__AIM OF THE TASK__:
Reproduce the entries shown below only from the line with "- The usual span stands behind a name" down to the line with "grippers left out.", keeping both end lines and copying each one exactly.

++++++

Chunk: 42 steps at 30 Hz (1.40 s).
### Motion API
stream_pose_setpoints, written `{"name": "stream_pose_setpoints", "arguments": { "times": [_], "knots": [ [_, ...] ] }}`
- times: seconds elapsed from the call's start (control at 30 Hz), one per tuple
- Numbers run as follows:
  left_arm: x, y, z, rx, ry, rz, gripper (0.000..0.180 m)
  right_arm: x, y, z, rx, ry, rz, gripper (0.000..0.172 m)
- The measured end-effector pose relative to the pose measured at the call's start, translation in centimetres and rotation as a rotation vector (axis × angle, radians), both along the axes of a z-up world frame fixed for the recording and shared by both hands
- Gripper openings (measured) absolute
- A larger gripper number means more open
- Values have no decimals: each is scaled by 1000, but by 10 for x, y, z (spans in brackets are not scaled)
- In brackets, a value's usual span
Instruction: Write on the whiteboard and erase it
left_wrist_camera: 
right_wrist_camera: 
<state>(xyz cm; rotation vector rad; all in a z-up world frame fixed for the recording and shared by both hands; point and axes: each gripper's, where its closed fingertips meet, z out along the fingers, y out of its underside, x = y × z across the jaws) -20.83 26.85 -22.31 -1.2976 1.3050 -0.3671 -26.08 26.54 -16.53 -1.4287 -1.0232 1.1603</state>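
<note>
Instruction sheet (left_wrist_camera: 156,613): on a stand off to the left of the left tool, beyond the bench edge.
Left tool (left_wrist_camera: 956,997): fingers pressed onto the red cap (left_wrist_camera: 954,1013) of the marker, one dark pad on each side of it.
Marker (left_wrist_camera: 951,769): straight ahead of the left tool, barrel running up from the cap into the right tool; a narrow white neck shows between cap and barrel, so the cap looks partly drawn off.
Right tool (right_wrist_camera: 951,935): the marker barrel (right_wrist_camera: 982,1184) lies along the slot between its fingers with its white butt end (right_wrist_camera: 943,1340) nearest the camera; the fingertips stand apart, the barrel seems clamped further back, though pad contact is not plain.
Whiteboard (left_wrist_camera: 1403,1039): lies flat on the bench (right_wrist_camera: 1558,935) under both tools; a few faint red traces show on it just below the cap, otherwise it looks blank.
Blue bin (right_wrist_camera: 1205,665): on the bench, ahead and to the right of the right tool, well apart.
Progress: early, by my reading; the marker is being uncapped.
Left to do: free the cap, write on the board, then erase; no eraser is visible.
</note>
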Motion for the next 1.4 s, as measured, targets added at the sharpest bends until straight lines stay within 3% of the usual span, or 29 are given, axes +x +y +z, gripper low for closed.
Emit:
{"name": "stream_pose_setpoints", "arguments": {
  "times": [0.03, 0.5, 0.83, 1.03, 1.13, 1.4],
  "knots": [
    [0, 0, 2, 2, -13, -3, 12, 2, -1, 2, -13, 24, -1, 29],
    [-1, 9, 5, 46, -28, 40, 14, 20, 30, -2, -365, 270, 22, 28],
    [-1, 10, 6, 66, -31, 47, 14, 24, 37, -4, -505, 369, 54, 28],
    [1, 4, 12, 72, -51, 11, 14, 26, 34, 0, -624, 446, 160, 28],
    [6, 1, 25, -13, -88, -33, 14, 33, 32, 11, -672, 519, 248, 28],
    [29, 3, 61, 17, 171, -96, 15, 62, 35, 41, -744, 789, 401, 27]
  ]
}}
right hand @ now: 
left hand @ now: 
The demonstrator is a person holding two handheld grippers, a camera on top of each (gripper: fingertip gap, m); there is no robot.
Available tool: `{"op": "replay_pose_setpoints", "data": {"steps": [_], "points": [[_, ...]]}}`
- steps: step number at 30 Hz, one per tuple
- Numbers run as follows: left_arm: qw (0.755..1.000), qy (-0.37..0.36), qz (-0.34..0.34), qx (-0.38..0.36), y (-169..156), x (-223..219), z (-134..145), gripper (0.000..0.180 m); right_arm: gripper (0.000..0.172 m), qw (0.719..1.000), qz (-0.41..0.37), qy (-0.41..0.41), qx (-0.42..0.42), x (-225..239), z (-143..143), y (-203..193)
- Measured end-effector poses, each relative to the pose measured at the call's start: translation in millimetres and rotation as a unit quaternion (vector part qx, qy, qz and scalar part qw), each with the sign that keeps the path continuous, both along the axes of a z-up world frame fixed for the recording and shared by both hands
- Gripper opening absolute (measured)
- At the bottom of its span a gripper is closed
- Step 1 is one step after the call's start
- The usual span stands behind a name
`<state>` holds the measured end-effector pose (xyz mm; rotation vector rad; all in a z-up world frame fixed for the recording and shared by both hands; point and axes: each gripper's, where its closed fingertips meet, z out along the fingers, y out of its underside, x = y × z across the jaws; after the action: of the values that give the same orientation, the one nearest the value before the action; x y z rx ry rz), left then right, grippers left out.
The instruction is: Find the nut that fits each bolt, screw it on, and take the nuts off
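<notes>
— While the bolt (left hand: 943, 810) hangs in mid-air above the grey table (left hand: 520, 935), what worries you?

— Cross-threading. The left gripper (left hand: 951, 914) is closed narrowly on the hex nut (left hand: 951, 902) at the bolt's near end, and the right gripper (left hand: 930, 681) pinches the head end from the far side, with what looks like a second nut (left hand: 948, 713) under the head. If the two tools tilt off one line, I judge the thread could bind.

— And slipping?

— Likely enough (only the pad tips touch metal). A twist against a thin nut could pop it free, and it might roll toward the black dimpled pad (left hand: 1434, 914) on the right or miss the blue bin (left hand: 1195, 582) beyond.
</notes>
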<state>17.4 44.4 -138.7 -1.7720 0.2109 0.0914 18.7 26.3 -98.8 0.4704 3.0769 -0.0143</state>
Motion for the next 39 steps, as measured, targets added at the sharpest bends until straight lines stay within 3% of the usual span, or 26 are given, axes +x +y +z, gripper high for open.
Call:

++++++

__RESULT OF THE EXERCISE__:
- The usual span stands behind a name
`<state>` holds the measured end-effector pose (xyz mm; rotation vector rad; all in a z-up world frame fixed for the recording and shared by both hands; point and axes: each gripper's, where its closed fingertips meet, z out along the fingers, y out of its underside, x = y × z across the jaws; after the action: of the values that give the same orientation, the one nearest the value before the action; x y z rx ry rz), left then right, grippers left out.

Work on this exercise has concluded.